=== Section Start ===

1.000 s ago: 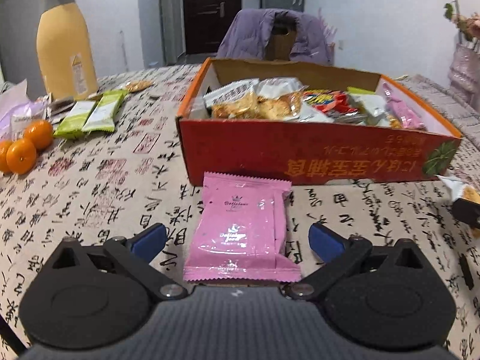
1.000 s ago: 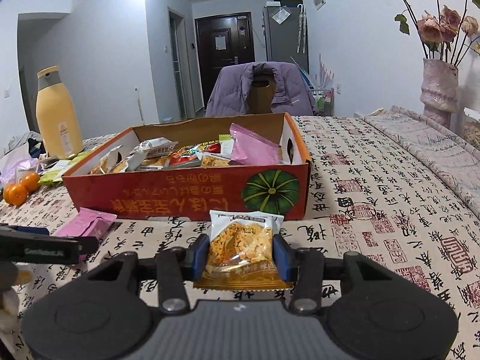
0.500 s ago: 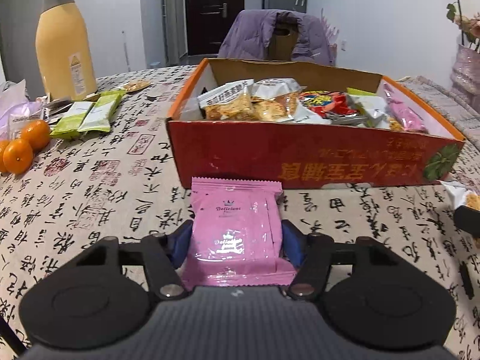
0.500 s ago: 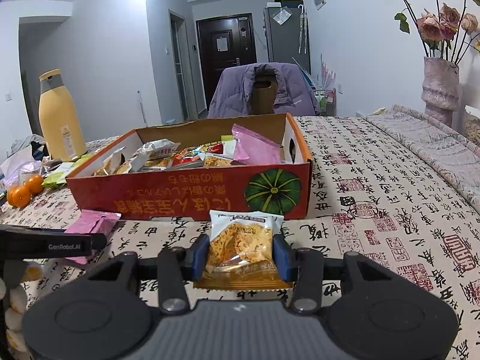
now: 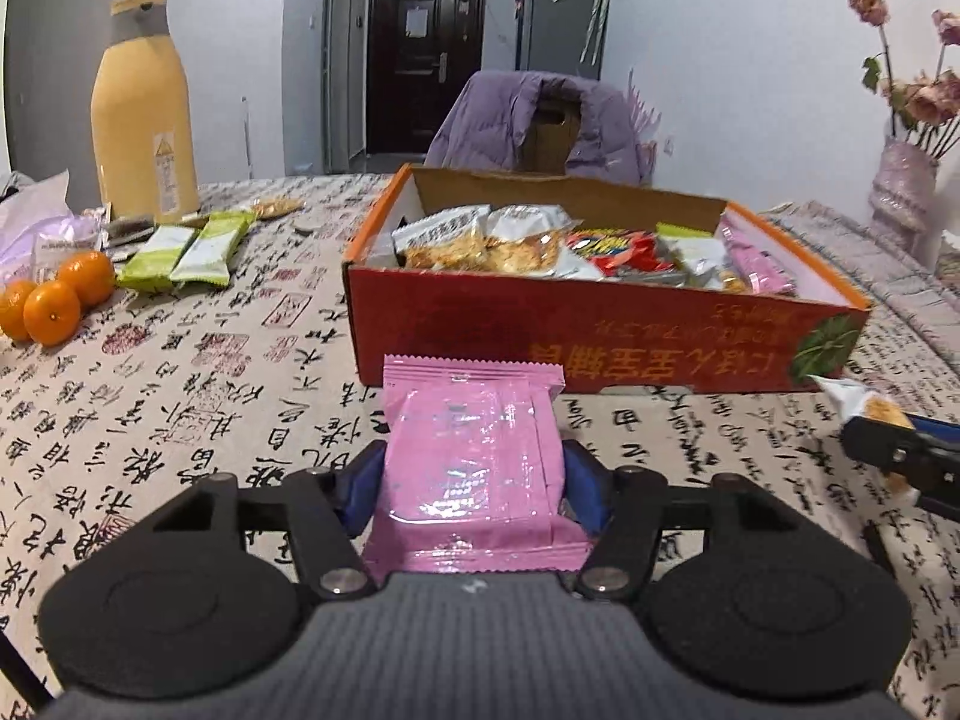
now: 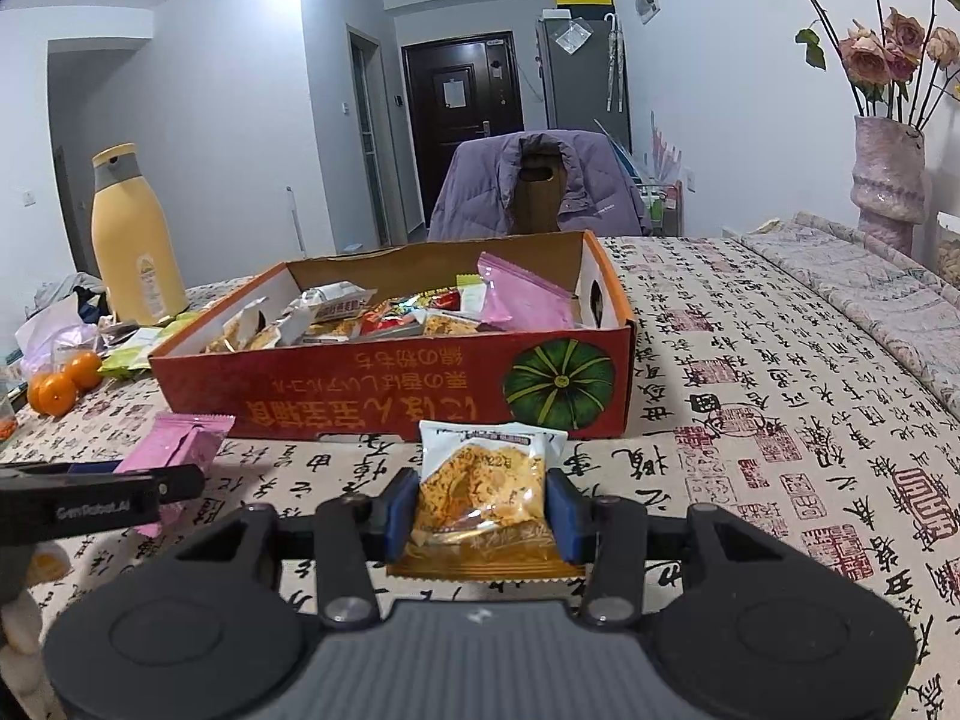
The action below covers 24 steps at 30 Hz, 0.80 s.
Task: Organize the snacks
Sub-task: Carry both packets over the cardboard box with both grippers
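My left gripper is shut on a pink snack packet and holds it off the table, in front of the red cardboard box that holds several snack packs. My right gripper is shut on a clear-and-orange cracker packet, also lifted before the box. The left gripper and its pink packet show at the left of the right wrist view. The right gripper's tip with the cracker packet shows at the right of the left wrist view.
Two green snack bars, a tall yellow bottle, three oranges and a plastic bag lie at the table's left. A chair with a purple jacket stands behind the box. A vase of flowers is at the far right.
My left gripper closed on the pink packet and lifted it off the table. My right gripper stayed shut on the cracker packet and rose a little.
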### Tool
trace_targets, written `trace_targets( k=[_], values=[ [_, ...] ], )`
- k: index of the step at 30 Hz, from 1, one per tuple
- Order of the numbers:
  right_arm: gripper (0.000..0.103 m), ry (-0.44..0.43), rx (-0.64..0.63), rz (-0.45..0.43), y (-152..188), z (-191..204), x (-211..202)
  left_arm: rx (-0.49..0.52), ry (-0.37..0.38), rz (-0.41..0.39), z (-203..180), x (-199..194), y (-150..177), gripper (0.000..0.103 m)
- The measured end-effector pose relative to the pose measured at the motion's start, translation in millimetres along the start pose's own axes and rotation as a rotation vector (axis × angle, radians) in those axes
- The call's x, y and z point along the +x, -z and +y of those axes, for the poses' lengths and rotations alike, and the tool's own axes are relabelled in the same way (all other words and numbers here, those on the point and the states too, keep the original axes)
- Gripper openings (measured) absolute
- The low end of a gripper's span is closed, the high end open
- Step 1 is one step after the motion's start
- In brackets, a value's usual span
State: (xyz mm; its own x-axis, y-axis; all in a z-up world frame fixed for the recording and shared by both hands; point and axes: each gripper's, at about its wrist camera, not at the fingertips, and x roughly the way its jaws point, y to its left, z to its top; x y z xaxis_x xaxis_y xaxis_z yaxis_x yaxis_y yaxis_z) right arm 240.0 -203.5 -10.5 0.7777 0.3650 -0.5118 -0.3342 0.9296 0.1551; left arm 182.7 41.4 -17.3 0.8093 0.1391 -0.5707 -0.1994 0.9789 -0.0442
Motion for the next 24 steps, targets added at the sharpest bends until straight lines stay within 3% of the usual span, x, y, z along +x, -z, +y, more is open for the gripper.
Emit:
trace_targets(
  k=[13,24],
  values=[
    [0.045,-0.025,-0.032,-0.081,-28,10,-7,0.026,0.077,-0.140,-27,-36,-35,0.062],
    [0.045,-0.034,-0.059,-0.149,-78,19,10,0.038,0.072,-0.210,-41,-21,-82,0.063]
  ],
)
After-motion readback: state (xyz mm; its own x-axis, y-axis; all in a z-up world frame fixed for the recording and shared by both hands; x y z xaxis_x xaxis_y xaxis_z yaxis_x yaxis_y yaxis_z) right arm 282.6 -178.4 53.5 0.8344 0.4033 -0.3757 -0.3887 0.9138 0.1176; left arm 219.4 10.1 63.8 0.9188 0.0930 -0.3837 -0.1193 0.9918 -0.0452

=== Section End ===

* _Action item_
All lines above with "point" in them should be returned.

* _Your solution_
- The call's x, y and z point along the +x, -z and +y of those axes, for the poses' lengths and rotations alike, and the tool's own axes are relabelled in the same way (all other words and numbers here, those on the point and the states too, keep the original axes)
State: (xyz mm; its own x-axis, y-axis; all in a z-up world frame fixed for the recording and shared by both hands; point and axes: each gripper's, at about its wrist camera, not at the fingertips, and x roughly the way its jaws point, y to its left, z to its top; x y z xaxis_x xaxis_y xaxis_z yaxis_x yaxis_y yaxis_z) right arm 240.0 -203.5 -10.5 0.7777 0.3650 -0.5118 -0.3342 0.9296 0.1551; left arm 182.7 41.4 -17.3 0.8093 0.1391 -0.5707 -0.1994 0.9789 -0.0442

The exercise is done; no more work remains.